Related
Trying to define the right schema / table for our scenario:
We have few hundreds of eCommerce sites, each one of them has unique siteId.
Each site has it own end-users, up to 10M unique users per month. Each user has unique userId.
Each end-user interacts with the site: view products, add products to cart and purchase products (we call it user events). I want to store the activities of the last 30 days (or 180 days if it possible).
Things to consider:
Site sizes are different! We have some "heavy" sites with 10M end users but we also have "light" sites with a few hundreds/thousands of users.
Events don't have unique ids.
Users can have more than one event at a time, for example they can a view page with more than one product (but we could live without that restriction to simplify).
Rough estimation: 100 Customers x 10M EndUsers x 100 Interactions = 100,000,000,000 rows (per month)

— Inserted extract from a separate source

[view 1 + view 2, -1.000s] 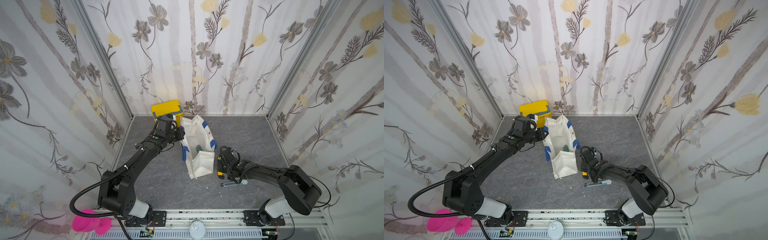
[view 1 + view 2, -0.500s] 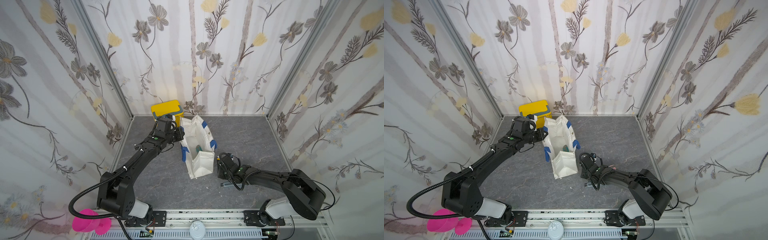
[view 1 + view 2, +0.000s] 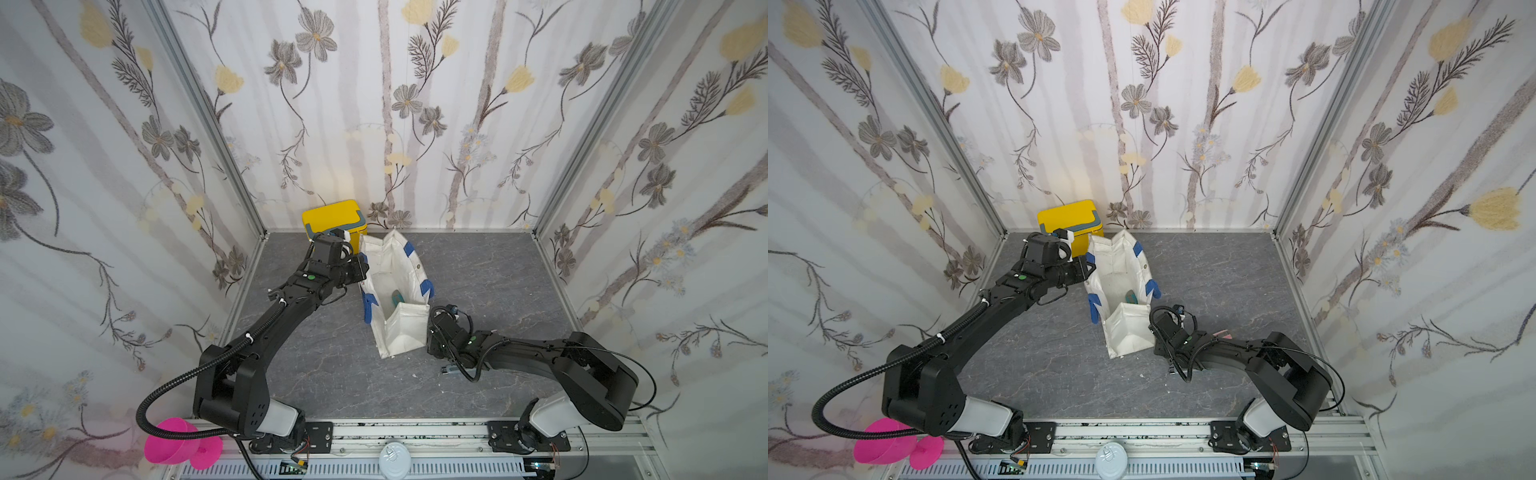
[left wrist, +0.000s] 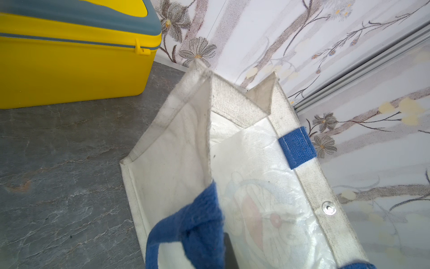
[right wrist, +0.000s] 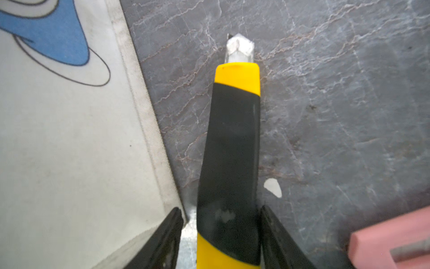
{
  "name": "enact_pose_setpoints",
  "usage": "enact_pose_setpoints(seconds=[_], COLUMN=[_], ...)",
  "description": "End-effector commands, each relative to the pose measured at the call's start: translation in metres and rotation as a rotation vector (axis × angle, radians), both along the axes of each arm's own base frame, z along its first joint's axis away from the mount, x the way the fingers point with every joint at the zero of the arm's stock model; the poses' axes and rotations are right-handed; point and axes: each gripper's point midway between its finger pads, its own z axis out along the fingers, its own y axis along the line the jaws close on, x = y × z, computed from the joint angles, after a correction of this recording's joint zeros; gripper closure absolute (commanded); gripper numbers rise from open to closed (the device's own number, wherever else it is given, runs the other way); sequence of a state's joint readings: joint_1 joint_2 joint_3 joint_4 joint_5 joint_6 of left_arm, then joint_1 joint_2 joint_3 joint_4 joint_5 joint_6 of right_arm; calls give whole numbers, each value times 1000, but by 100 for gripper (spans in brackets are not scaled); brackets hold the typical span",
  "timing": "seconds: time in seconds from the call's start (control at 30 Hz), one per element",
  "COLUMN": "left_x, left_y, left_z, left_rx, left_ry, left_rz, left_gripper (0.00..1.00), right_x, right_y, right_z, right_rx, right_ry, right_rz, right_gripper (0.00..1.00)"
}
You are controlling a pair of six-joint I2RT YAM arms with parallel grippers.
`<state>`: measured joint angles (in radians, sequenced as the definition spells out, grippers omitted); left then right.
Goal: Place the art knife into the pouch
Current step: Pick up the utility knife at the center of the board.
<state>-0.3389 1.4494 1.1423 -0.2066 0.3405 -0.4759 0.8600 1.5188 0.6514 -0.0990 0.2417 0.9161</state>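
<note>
My right claw [image 5: 220,208] has sunk lower beside the pouch [image 3: 395,332] and spread wider, now straddling the knife [image 5: 232,139], which lies unpinched on the table [image 5: 337,116], while my left claw [image 3: 360,266] stays pinched on the pouch, so grabbing comes next.

This is a robot test cell in a lab, dressed to look domestic. Three wall panels [image 3: 415,124] carry floral wallpaper, yet bare aluminium posts [image 3: 208,118] join them at the corners, so it is a built booth rather than a room. The grey stone-look surface [image 3: 498,266] ends at the lower edge of the frame in a slotted aluminium rail [image 3: 415,432]. The left arm [image 3: 282,324] and right arm [image 3: 582,374] are bolted to it, cables trailing. At centre stand household props — a pouch [image 3: 401,332] and a yellow box [image 3: 328,214].
</note>
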Motion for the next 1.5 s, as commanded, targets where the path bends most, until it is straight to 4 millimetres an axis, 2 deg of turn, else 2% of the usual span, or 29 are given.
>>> enact_pose_setpoints(seconds=[0.0,0.23,0.33,0.57,0.7,0.8,0.97,1.3,1.47], left_x=[-2,-2,-2,-3,-3,-3,-2,-1,-1], left_y=[-3,5,6,6,7,7,10,13,14], left_z=[9,14,15,14,13,11,9,12,12], left_rx=[-44,-71,-82,-97,-98,-101,-106,-114,-122], left_ry=[-8,-26,-30,-26,-28,-25,-22,-31,-32], left_rz=[-7,12,10,4,5,2,8,11,12], left_gripper=[100,100,100,100,100,100,100,100,100], right_x=[-27,-39,-40,-36,-34,-31,-21,-14,-7], right_y=[-14,-12,-13,-13,-12,-7,0,0,-2], right_z=[-16,-18,-17,-11,-9,-4,15,27,40], right_rx=[-56,-74,-67,-42,-40,-16,40,67,93], right_ry=[122,129,121,94,87,66,5,-21,-60], right_rz=[-29,-45,-61,-82,-85,-79,-89,-122,-150], right_gripper=[45,46,54,61,68,67,67,66,66])
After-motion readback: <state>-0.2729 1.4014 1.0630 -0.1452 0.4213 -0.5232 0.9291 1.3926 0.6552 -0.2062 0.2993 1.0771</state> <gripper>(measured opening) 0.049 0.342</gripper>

Writes done in realtime (when the event arrive to the server). Reads done much less (1% of the events).
Events have some more metadata and different events (view/purchase/..) have different metadata.
Using Keyspace to separate between sites, and manage table per each site vs. all customers in one table.
How to define the key here?
+--------+---------+------------+-----------+-----------+-----------+
| siteId | userId | timestamp | eventType | productId | other ... |
+--------+---------+------------+-----------+-----------+-----------+
| 1 | Value 2 | 1501234567 | view | abc | |
| 1 | cols | 1501234568 | purchase | abc | |
+--------+---------+------------+-----------+-----------+-----------+
My query is: Get all events (and their metadata) of specific user. As I assumed above, around 100 events.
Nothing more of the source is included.